Infopost | 2023.12.20

Mass Effect star map with routes

The saga of my subsurface web linker feature request has finally hit the MVP milestone. After some groundwork I'm now producing recommendations for similar content from other voices. It's still pretty foundational though; I've only indexed about 10k pages, my recommendation algorithm is unsophisticated, and I haven't run the recommender on anything but this month's posts.

But that's a story for another time.

The reading, research, and influx of links from my partner in crime meant I was left with a trove of neat things to quote, link, and otherwise regurgitate. Some of it is thematically close to my link recommender project, so I'll start there.
Marginalia website similarity

Marginalia similarity search

I briefly thought my feature request had already been implemented when I happend upon a 2022 post from Hacker News mainstay Marginalia.

Marginalia This is a write-up about an experiment from a few months ago, in how to find websites that are similar to each other. Website similarity is useful for many things, including discovering new websites to crawl, as well as suggesting similar websites in the Marginalia Search random exploration mode.

The approach chosen was to use the link graph look for websites that are linked to from the same websites. This turned out to work remarkably well.

Already we diverge, the Marginalia guy went with a Page Rank style of linking using a massive graph of hrefs. I've been working toward content-focused similarity since two people can write about wood preservation or Slay The Spire without linking each other - indeed, the lack of peer discovery is part of the problem.

That said, based on his ability to do math and create useful terabyte databases, I will defer to the wisdom of the Marginalia approach at the very least as an excellent parallel approach. And creating networks of peers makes a lot of sense, I used to link to Connie and KO and Heidi, when I find interesting stuff on the greater internet I often quote it and link it (e.g. right now). Following links is a big step up from blogrolls and links to friends.

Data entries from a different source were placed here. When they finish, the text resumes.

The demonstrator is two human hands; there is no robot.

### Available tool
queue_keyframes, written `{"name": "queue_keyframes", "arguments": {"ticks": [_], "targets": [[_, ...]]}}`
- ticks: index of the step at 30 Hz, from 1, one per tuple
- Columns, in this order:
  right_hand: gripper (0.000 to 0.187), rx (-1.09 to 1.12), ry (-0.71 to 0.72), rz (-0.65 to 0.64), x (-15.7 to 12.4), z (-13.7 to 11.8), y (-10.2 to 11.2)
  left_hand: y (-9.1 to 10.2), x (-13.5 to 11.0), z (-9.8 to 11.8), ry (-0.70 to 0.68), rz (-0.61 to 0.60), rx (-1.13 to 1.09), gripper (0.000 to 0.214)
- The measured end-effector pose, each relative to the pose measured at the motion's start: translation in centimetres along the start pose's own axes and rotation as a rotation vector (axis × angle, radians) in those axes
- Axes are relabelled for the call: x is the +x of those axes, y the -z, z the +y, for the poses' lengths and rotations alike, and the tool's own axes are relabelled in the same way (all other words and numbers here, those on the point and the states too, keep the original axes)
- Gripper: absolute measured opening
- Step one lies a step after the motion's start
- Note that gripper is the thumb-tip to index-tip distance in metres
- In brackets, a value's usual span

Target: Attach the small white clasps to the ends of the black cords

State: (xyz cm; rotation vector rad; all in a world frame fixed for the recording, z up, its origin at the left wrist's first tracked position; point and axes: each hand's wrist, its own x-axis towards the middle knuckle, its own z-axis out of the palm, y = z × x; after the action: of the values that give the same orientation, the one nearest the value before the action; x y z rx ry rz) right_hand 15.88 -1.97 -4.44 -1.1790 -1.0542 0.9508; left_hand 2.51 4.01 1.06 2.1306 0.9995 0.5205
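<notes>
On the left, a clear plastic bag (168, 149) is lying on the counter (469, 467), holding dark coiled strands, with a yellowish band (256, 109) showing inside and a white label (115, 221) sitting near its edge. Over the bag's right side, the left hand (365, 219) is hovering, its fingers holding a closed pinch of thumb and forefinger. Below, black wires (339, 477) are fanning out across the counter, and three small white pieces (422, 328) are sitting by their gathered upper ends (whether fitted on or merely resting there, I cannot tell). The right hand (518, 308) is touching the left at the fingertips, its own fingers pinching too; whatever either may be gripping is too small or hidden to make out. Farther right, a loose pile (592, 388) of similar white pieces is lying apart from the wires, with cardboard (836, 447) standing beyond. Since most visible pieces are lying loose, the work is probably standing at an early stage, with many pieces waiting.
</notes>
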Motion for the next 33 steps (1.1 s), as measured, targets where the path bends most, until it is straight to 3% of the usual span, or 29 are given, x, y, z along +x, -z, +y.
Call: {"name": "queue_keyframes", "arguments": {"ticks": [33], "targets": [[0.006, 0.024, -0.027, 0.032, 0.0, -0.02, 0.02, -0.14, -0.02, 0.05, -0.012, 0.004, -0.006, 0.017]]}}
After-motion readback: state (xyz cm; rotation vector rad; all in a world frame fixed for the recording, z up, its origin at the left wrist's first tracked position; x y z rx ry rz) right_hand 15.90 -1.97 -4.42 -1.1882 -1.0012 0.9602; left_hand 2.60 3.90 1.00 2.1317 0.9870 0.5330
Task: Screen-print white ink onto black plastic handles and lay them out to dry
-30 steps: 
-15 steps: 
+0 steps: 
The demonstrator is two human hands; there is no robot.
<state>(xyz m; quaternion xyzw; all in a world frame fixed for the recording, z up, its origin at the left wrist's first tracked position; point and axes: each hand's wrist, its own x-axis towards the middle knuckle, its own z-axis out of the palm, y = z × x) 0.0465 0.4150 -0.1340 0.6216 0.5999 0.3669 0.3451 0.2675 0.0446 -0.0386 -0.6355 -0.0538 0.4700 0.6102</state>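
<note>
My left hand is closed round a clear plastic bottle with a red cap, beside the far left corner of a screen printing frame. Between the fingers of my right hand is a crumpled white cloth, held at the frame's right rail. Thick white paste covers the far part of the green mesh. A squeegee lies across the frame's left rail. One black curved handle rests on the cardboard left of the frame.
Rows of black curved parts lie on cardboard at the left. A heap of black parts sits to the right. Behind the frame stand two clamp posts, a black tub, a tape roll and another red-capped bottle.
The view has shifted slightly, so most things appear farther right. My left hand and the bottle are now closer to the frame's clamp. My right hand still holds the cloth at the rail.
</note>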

I'm curious what my own peer graph would look like. Based on Rob's content analysis, my top linked domains are Reddit and Flickr. This is an accurate reflection of my interests in that I like photography and (decreasingly) democratized content with (decreasingly) robust discussion. But also my site is nothing like either of these and Flickr is only a frequent href from this site because I used to use it for image hosting.

Marginalia In plain English, this service looks at which websites link to a particular target website, and then it ranks websites that are popular among those linking websites using a method commonly used in recommendation algorithms.

In technical jargon, it reinterprets the incident edges in the adjacency matrix as sparse high dimensional vector, and uses cosine similarity to find the nearest neighbors nodes within this feature-space.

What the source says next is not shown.